## WHAT THE TASK ASKS
Below are records; copy every line among them that contains the word "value".
>>>>>
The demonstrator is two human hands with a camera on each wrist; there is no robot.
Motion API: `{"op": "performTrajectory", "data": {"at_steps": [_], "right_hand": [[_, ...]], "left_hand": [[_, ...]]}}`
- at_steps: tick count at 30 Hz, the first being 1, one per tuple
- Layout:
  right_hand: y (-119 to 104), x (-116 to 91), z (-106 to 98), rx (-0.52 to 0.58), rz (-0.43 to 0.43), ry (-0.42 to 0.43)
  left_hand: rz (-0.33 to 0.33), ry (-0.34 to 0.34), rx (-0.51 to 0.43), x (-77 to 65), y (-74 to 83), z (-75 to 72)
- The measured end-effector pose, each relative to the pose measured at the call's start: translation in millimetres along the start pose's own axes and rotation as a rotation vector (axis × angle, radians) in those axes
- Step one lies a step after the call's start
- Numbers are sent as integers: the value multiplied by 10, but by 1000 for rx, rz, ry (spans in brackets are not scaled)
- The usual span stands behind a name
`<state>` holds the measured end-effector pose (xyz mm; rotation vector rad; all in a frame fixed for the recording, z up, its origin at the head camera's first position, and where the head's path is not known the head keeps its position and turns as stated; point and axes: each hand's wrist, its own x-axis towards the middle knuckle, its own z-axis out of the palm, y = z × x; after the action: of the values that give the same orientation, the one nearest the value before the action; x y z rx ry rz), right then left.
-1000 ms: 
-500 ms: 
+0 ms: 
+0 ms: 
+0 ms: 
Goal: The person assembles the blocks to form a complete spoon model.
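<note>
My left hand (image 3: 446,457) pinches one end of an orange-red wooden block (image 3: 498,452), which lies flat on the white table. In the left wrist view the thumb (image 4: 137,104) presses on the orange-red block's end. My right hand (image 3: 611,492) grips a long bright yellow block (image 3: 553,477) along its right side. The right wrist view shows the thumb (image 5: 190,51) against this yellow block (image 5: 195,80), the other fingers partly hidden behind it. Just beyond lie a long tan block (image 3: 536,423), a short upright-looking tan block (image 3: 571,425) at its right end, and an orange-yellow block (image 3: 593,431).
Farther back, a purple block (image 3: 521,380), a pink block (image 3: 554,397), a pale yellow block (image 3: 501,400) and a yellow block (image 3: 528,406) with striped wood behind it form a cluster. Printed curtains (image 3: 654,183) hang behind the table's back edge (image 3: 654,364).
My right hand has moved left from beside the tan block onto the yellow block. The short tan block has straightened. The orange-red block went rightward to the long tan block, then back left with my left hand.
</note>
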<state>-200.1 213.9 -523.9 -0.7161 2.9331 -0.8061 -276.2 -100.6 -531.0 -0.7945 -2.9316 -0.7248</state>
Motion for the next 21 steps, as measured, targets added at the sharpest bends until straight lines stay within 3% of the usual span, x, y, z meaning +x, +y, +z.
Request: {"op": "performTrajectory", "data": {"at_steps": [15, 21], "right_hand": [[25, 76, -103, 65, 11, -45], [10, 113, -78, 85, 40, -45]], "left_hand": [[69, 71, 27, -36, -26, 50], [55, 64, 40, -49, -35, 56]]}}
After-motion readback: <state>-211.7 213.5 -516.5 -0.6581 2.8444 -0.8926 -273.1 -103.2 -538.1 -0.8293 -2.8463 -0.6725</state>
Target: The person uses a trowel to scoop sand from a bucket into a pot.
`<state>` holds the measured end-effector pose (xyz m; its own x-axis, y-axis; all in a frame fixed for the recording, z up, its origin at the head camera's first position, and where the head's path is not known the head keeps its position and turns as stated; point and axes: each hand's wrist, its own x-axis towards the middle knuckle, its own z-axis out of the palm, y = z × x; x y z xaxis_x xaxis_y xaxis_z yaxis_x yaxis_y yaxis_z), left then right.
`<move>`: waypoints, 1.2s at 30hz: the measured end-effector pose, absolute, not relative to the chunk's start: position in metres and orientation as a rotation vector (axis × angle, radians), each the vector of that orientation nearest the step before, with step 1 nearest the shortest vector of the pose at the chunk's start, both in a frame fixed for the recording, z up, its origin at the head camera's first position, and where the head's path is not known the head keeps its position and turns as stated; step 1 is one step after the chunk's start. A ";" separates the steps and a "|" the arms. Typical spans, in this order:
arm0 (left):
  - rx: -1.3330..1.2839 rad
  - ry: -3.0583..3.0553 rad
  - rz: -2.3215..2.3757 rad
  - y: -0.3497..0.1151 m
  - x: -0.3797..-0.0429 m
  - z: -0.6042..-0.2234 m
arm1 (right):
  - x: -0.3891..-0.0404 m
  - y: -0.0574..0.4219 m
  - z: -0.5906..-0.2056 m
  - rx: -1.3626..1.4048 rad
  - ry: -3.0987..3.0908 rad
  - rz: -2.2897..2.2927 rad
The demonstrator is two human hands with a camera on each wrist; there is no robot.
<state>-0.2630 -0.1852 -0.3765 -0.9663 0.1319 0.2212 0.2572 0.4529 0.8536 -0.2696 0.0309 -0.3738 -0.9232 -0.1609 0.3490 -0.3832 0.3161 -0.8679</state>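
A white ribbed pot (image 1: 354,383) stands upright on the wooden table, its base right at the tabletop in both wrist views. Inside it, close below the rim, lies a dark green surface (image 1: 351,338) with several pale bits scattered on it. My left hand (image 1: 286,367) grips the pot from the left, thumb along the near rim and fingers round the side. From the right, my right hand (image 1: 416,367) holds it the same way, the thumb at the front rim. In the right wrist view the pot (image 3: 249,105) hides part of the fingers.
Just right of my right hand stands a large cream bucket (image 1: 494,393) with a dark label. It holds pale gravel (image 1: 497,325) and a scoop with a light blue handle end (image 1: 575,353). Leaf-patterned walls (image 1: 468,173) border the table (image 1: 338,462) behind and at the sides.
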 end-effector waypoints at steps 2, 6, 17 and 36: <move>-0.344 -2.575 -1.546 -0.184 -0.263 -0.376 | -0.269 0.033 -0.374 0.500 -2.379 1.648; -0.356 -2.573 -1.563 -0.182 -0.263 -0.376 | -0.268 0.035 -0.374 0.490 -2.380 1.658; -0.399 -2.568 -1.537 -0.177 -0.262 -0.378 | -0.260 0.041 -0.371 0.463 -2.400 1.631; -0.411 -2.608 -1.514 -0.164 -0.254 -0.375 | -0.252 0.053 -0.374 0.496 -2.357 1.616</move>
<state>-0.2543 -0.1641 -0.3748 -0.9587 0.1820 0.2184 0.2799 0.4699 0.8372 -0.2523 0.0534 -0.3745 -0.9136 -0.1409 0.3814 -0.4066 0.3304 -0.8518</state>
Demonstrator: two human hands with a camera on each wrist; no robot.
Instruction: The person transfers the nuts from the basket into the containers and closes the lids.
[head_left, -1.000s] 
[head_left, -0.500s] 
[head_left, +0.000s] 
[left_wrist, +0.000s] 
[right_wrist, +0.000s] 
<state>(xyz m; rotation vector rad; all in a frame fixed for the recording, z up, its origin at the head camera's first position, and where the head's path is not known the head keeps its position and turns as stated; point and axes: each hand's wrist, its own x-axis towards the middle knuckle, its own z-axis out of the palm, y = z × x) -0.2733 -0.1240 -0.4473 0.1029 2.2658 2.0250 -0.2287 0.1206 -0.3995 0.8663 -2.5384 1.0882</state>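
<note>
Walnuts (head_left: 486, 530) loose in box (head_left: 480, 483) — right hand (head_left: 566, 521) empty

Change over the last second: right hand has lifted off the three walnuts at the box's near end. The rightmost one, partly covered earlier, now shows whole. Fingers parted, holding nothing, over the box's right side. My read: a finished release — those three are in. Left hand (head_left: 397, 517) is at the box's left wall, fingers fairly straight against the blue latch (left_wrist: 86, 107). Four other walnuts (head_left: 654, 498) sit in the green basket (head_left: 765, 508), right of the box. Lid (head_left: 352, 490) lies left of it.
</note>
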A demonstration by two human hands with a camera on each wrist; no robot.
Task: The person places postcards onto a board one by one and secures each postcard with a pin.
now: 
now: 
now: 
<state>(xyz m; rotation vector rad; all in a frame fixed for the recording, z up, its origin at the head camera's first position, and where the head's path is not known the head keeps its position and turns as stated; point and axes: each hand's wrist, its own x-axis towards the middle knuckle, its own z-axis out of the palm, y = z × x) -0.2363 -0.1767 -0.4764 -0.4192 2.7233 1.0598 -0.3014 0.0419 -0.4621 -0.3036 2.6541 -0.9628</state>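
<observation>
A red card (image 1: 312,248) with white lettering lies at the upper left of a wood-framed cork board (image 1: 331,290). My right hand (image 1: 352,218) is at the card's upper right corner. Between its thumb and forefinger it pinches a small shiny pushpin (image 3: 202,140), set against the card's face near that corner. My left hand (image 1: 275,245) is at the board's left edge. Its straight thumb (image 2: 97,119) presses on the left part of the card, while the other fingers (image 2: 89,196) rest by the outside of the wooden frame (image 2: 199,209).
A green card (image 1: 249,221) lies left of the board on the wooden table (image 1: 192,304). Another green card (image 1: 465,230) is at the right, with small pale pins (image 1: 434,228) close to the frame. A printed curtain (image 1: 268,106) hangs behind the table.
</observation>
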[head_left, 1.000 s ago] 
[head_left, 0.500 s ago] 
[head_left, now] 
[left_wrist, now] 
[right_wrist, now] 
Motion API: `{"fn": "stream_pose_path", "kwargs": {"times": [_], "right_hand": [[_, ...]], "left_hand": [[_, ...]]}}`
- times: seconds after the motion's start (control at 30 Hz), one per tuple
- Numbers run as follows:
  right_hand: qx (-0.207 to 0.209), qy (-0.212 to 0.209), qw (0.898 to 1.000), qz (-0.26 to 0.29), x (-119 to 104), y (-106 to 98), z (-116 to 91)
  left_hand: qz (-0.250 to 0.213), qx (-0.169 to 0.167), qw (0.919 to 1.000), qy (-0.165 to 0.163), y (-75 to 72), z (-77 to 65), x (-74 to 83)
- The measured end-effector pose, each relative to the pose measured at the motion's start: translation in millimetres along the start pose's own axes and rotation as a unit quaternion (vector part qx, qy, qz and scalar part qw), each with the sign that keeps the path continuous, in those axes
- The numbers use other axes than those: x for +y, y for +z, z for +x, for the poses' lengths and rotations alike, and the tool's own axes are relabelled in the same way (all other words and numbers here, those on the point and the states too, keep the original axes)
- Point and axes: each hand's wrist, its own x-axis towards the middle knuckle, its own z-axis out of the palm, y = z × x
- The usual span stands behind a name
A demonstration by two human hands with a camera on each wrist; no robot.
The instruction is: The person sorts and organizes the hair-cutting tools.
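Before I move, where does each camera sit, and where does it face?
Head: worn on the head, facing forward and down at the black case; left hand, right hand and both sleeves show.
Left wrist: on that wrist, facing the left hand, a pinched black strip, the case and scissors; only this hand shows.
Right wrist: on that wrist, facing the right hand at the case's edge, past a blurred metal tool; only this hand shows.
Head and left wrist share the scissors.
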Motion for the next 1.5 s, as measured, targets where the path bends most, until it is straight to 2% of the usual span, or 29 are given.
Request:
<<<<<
## EXPECTED ANSWER
- Numbers are sent as integers: the value multiplied by 10, but by 1000 for rx, rz, ry (spans in brackets are not scaled)
`<state>` holds the measured end-effector pose (xyz mm; rotation vector rad; all in a frame fixed for the recording, z up, its origin at the head camera's first position, and where the head's path is not known the head keeps its position and turns as stated; point and axes: each hand's wrist, its own x-axis towards the middle knuckle, its own z-axis out of the palm, y = z × x; after the action: of the values that give the same orientation, the one nearest the value before the action; x y z rx ry rz), right then left.

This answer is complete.